Does loneliness actually affect health?
The evidence suggests it can. A meta-analysis by Holt-Lunstad and colleagues (2010) linked stronger social relationships to substantially lower mortality risk, comparable to well-known health factors. Connection appears to be a meaningful contributor to well-being, not just a pleasant extra.
Why does opening up feel so risky for many men?

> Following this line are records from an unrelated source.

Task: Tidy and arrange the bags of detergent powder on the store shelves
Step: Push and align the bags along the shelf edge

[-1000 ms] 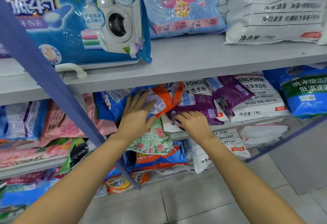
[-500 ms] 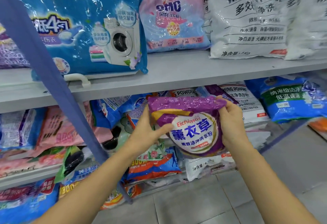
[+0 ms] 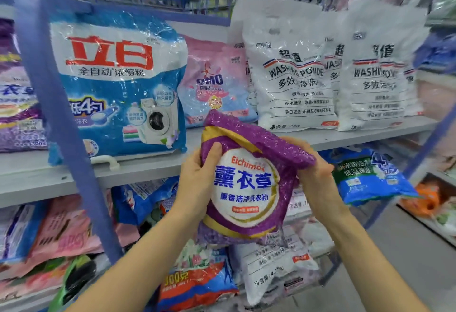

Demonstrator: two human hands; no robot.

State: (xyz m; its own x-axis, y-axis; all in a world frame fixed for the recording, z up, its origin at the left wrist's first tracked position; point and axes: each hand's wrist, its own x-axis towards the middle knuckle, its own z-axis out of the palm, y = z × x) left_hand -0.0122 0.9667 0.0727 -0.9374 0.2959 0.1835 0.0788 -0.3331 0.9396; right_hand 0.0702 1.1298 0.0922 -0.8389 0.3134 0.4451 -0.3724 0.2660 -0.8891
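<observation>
Hanging in mid-air before the shelf [image 3: 357, 134] edge, the purple bag [image 3: 246, 188] is held at both upper sides: the left hand [image 3: 197, 186] curls round its left edge, thumb on the front, and the right hand [image 3: 318, 178] grips its folded top. Above and behind the fingers [image 3: 214, 150], a blue bag [image 3: 118, 94], a pink bag [image 3: 214, 85] and white bags [image 3: 291, 80] stand on the shelf.
</observation>
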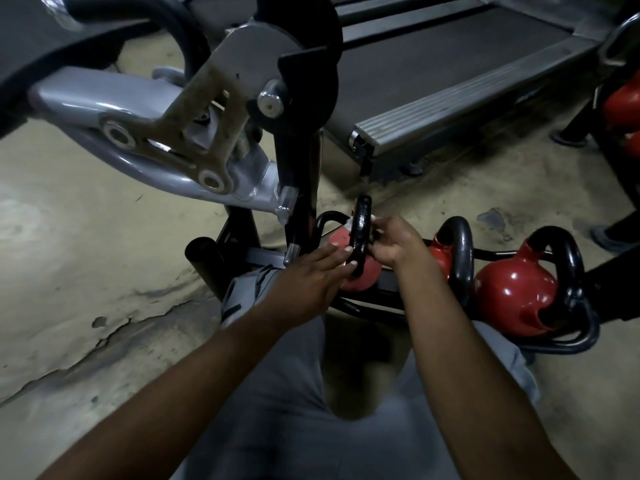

Many men are socialized to associate vulnerability with weakness and to keep struggles private, so disclosure can feel risky even with trusted friends. This is a learned reluctance, not an absence of feeling, and it tends to ease when openness is met with acceptance rather than judgment.
Research sources
These references point to the published research and established frameworks behind this page. They are provided for further reading; see our research methodology for how sources are selected.
- McPherson, M., Smith-Lovin, L., & Brashears, M. E. (2006). Social isolation in America. American Sociological Review, 71(3), 353–375.
- Baumeister, R. F., & Leary, M. R. (1995). The need to belong. Psychological Bulletin, 117(3), 497–529.
- Holt-Lunstad, J., Smith, T. B., & Layton, J. B. (2010). Social relationships and mortality risk: A meta-analytic review. PLoS Medicine, 7(7), e1000316.
- Hyde, J. S. (2005). The gender similarities hypothesis. American Psychologist, 60(6), 581–592.